> [WHAT IS BEING ASKED] Repeat verbatim what the listing holds, but not its pictures.

> [DATASET CONTENT]

···

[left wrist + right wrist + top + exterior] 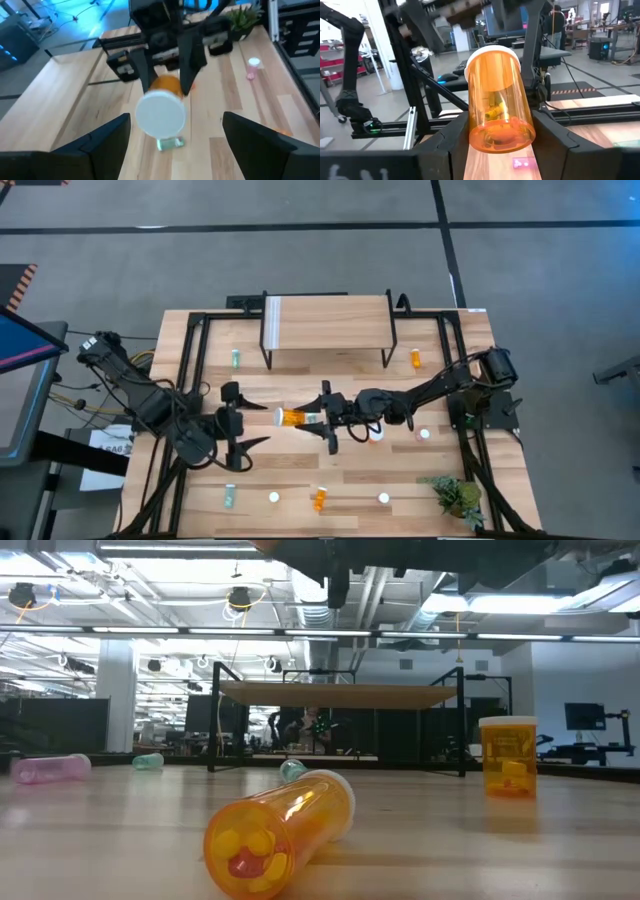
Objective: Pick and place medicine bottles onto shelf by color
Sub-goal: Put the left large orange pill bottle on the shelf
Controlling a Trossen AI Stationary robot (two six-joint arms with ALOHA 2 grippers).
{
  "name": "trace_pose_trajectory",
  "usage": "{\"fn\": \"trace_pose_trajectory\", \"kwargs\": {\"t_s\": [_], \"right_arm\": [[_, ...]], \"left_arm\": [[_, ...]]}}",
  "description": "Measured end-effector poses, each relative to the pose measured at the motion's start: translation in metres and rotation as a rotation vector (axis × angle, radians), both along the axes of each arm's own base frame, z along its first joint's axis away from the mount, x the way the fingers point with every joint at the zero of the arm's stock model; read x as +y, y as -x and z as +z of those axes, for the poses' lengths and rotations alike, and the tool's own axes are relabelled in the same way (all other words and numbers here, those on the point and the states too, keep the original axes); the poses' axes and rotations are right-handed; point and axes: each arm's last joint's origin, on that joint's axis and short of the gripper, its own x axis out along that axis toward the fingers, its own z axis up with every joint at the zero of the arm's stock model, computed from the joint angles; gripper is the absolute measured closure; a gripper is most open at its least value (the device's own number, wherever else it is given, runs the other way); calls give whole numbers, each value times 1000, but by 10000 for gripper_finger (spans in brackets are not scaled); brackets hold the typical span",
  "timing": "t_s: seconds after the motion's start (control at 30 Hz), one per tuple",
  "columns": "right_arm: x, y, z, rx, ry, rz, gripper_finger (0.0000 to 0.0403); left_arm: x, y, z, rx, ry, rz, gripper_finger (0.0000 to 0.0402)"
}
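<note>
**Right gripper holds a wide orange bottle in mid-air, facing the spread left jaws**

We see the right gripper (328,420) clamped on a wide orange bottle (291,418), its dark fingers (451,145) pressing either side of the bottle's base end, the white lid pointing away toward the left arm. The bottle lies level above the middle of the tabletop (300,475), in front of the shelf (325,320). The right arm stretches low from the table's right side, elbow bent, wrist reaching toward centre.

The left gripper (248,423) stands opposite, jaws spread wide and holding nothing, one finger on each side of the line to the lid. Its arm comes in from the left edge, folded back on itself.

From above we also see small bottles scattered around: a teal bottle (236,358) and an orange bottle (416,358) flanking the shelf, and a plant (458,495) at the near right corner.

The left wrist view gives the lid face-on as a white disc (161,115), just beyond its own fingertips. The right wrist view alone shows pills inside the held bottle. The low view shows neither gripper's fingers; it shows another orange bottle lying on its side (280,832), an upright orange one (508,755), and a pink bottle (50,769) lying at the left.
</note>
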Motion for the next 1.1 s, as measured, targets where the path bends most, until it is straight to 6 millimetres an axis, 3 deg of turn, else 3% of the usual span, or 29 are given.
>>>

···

> [RESPONSE TO THE EXERCISE]
[left wrist + right wrist + top + exterior] 
Objective: Pick and place medicine bottles onto shelf by color
Sub-goal: Put the left large orange pill bottle on the shelf
Controlling a Trossen AI Stationary robot (two six-joint arms with ALOHA 2 grippers).
{
  "name": "trace_pose_trajectory",
  "usage": "{\"fn\": \"trace_pose_trajectory\", \"kwargs\": {\"t_s\": [_], \"right_arm\": [[_, ...]], \"left_arm\": [[_, ...]]}}",
  "description": "Measured end-effector poses, each relative to the pose measured at the motion's start: translation in metres and rotation as a rotation vector (axis × angle, radians), both along the axes of each arm's own base frame, z along its first joint's axis away from the mount, x the way the fingers point with every joint at the zero of the arm's stock model; read x as +y, y as -x and z as +z of those axes, for the poses' lengths and rotations alike, and the tool's own axes are relabelled in the same way (all other words and numbers here, those on the point and the states too, keep the original axes); the poses' axes and rotations are right-handed; point and axes: each arm's last joint's origin, on that joint's axis and short of the gripper, its own x axis out along that axis toward the fingers, its own z axis up with every joint at the zero of the arm's stock model, computed from the joint angles; gripper is the absolute measured closure; a gripper is most open at its least value (the device's own number, wherever else it is given, runs the other way); calls give whole numbers, each value times 1000, but by 10000 for gripper_finger (spans in brackets are not scaled); brackets hold the typical span",
  "timing": "t_s: seconds after the motion's start (control at 30 Hz), one per tuple",
  "columns": "right_arm: x, y, z, rx, ry, rz, gripper_finger (0.0000 to 0.0403); left_arm: x, y, z, rx, ry, rz, gripper_finger (0.0000 to 0.0402)"
}
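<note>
**Right gripper holds a wide orange bottle in mid-air, facing the spread left jaws**

We see the right gripper (328,420) clamped on a wide orange bottle (291,418), its dark fingers (451,145) pressing either side of the bottle's base end, the white lid pointing away toward the left arm. The bottle lies level above the middle of the tabletop (300,475), in front of the shelf (325,320). The right arm stretches low from the table's right side, elbow bent, wrist reaching toward centre.

The left gripper (248,423) stands opposite, jaws spread wide and holding nothing, one finger on each side of the line to the lid. Its arm comes in from the left edge, folded back on itself.

From above we also see small bottles scattered around: a teal bottle (236,358) and an orange bottle (416,358) flanking the shelf, and a plant (458,495) at the near right corner.

The left wrist view gives the lid face-on as a white disc (161,115), just beyond its own fingertips. The right wrist view alone shows pills inside the held bottle. The low view shows neither gripper's fingers; it shows another orange bottle lying on its side (280,832), an upright orange one (508,755), and a pink bottle (50,769) lying at the left.
</note>
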Motion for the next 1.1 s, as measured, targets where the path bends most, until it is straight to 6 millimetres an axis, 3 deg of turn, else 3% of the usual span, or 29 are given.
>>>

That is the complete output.